狂風卷著數丈高的巨浪,狠狠地撞向登州港的防波堤。
天地間瞬間變成了一片混沌,白色的水沫和黑色的烏雲攪在一起,彷彿要將這世間的一切都吞噬殆盡。
然而,在這驚濤駭浪之中,大唐的新式艦隊卻像是一群釘在海麵上的鐵釘。
那些尖底福船獨特的龍骨結構發揮了作用,雖然船身劇烈搖晃,卻始終沒有傾覆的跡象。
特別是經過李承乾指點改裝的「液壓減震」錨鏈,在巨浪的拉扯下發出令人牙酸的金屬摩擦聲,卻死死咬住了海底的岩石。
「哢嚓!」
不遠處,一艘裴家遺留下來的舊式平底沙船。
在巨浪的拍擊下,龍骨發出斷裂的脆響,瞬間解體,碎木板和船上的物資被捲入旋渦,眨眼間便沒了蹤影。
......
風暴肆虐了一整夜。
直到次日清晨,風勢漸歇,雨雲散去,東方的海麵上露出了一抹魚肚白。
登州港內一片狼藉,到處都是被風浪捲上來的海草和魚蝦。
但那十數艘尖底福船,以及其他船廠打造的數百艘戰船,依然整整齊齊地排列在海麵上,桅杆林立,宛如一片鋼鐵森林。

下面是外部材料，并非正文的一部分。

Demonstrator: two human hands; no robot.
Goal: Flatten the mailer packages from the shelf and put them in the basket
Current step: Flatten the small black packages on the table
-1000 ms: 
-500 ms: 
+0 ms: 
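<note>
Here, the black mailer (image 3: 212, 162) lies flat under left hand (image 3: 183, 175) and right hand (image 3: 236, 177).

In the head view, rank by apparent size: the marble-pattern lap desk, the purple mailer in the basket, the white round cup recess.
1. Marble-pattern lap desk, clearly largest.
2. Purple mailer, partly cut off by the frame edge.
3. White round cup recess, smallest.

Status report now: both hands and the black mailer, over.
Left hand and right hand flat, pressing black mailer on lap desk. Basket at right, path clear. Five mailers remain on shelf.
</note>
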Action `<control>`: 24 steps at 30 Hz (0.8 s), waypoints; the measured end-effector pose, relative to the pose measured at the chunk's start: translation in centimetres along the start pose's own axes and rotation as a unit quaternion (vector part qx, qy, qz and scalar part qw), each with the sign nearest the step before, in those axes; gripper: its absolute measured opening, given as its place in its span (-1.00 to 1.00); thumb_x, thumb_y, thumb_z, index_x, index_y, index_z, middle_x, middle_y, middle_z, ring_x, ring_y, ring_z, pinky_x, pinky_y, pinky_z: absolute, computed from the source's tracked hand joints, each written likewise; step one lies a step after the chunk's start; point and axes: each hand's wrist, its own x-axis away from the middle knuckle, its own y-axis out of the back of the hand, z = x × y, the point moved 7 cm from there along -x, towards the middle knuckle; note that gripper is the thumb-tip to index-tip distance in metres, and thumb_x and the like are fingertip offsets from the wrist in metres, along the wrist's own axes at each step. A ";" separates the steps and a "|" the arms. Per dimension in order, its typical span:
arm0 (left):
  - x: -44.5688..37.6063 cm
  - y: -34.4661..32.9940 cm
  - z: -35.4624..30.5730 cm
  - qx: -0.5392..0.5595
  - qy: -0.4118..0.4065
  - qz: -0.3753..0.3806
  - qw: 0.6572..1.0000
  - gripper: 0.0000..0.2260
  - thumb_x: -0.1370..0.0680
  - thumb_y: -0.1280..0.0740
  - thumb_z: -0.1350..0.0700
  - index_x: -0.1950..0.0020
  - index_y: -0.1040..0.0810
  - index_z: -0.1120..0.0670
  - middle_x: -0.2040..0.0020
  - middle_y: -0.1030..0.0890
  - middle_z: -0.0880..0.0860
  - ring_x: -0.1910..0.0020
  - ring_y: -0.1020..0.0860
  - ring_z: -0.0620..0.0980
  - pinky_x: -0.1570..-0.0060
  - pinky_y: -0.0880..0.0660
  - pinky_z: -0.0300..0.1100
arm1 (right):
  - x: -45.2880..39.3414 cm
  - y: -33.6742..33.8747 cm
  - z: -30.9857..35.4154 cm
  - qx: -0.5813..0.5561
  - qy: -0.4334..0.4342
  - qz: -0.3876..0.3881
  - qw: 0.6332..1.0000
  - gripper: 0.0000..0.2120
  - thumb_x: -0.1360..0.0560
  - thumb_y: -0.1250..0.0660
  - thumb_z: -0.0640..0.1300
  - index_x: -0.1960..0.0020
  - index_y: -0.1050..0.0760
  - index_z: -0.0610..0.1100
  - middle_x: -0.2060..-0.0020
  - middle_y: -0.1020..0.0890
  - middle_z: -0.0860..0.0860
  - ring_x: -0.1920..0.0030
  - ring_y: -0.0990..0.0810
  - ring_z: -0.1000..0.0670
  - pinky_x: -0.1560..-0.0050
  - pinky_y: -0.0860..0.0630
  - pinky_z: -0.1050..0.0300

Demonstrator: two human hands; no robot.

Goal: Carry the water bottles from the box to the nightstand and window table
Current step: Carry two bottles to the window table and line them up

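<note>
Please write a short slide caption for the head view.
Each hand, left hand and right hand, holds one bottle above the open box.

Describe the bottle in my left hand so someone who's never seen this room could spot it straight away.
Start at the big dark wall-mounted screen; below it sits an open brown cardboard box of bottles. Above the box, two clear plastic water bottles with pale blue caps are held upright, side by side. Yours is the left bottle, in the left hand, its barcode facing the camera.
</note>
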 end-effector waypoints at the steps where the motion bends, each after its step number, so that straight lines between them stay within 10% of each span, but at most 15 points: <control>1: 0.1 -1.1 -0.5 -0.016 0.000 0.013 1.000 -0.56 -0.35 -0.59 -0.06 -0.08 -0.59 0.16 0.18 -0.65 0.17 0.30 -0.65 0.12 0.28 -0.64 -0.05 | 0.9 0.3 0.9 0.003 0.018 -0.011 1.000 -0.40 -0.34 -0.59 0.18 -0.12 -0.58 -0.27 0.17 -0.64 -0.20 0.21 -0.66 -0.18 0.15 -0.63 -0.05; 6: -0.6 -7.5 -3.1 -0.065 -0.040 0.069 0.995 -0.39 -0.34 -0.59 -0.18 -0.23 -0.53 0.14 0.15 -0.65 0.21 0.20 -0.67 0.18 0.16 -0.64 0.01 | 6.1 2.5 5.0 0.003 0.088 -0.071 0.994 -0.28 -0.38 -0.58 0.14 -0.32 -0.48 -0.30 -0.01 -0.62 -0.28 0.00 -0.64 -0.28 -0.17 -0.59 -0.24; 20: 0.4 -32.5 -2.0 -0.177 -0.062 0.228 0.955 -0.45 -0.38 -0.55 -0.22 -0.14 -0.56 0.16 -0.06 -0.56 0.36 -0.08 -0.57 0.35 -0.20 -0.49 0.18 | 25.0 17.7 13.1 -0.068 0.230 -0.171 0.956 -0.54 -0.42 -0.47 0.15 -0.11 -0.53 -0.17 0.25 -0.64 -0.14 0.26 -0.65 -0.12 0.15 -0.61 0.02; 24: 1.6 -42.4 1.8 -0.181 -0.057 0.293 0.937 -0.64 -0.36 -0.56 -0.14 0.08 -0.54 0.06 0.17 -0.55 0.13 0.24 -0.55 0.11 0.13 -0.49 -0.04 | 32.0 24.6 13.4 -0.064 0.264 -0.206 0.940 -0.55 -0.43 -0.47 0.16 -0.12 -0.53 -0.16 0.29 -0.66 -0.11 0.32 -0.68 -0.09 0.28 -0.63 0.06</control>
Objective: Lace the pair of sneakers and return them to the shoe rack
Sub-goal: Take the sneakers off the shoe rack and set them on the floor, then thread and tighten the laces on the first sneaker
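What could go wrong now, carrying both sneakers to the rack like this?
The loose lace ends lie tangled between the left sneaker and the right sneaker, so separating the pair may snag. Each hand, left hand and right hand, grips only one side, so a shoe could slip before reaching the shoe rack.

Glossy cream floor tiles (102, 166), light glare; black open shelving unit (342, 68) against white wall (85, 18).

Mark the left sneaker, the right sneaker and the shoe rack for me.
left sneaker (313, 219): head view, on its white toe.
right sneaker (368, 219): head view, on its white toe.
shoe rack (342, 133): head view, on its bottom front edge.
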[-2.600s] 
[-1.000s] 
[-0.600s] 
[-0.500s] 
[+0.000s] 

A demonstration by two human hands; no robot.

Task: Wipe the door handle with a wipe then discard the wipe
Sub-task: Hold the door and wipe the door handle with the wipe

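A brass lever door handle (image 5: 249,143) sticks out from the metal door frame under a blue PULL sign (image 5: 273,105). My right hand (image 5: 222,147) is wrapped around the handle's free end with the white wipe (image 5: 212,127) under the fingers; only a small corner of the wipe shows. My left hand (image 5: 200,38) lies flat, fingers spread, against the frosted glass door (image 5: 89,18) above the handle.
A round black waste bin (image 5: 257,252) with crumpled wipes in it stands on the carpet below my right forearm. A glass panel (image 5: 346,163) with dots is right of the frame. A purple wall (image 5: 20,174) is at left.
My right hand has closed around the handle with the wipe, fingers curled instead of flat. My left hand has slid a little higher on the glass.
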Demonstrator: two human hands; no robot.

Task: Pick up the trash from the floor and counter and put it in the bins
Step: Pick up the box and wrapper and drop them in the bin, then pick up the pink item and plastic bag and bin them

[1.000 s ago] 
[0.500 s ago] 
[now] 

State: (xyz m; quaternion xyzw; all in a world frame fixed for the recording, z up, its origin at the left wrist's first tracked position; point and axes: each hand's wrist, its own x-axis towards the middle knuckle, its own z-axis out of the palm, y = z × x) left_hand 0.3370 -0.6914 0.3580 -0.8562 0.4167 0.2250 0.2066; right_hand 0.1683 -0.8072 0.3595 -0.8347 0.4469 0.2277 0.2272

蘇定方一身濕透,踩著滿地的泥濘跑上甲板,眼中布滿血絲,卻透著狂熱:
「殿下!檢修完畢!」
「隻有三十七艘普通戰船的桅杆受損,以及一些帆被撕裂,主力艦船毫髮無損!船艙底部的彈簧炮架也沒有移位!」
「好!」
李承乾接過不良人遞來的乾毛巾,隨意擦了擦頭髮。
「這一關過了,接下來,就是讓倭人知道,什麼叫真正的「神風」。」
他走到船頭,目光穿過迷霧,望向東南方。
「李淳風,你算的日子是九月初三,今日是初四,風暴已過,洋流走向如何?」
李淳風捧著羅盤,手指飛快地掐算:
「回殿下,颱風過境,將原本向北的洋流硬生生推向了東南!」
「接下來的十日,順風順水,艦隊若是全速航行,隻需三日便可抵達半島南端,與陛下的大軍匯合!」
「三日......」
李承乾將手中的毛巾扔進大海,眼中殺意沸騰。
「傳令,升帆!起錨!」
「把那些抓來的倭國細作,全都吊在桅杆頂上,給孤當風向標!」
「諾!」
隨著一聲令下,沉寂了一夜的艦隊再次甦醒。
巨大的絞盤轉動,發出沉悶的嗡鳴聲,一麵麵繪著黑色龍紋的硬帆緩緩升起,在晨風中獵獵作響。
那十二個被折磨得不成人形的倭國細作,被粗暴地用繩索套住脖子,像掛臘肉一樣升上了高聳的桅杆。
他們在半空中掙紮、踢騰,發出絕望的嗚咽,但在下方大唐將士的眼中,他們不過是祭旗的牲畜。